Generally users place similar data into the same bucket. However if the data you’re collecting is unrelated and you don’t plan on performing analysis or applying functions across buckets, then you can separate out your data. 400,000 rows per day of iot data for 2-4 customers is not considered to be a large amount of data. If you plan on expanding to thousands of customers, then that’s a different deal. At that point whether or not that’s a lot of data for one bucket depends on how much data you want to be querying at any given point and what your downsampling or data expiration plan is.
Can you tell me more about what you’re trying to build? It can help me better help you and also your project just sounds cool and I want to know more. Are you developing an IoT application on top of InfluxDB? What’s the use case?
Sure. The iot data being received is primarily from atmospheric sensors, each of which measures 20+ points on a 10 minute interval. The data never stop, and much of it is related, so keeping it in the same bucket makes sense. We are planning to move the timeseries data to Influxdb, while the configuration and other data will remain in Postgres, at least for now. This brings up other questions about storing data as tags rather than using joins to a configuration db, but that’s a question for another day.
However, as I work through more of the problems, I see that my original question should have asked about max bucket sizes and speed. The major item I see is that all data for all customers needs to remain accessible for an extended period of time… at least a few years. And that data will be pulled directly by customers in the form of a download or nice and pretty charts and graphs on a regular basis, so access and queries also need to be fast.

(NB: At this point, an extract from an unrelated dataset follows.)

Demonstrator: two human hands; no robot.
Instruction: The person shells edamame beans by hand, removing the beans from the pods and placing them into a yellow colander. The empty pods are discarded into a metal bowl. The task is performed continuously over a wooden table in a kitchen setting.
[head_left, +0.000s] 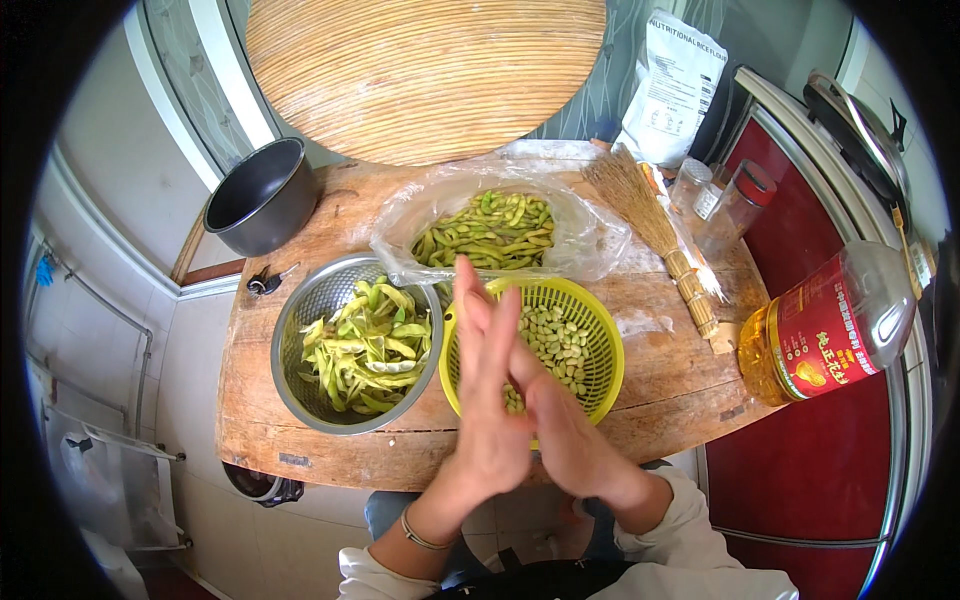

Thanks for pointing me to the Best Practices page. I reviewed it earlier, but recall thinking it didn’t fully address my problem since I won’t be implementing a near-term retention policy. You mentioned above that 400k data points per day isn’t a large amount of data, can you offer suggestions for architecting a db that can smoothly handle a couple of million new data points per day, while still offering quick data pulls, and no data deletion? Boy, that sentence feels like I’m asking for the world… hopefully there are some general rules of thumb that can help me get started. Thanks again!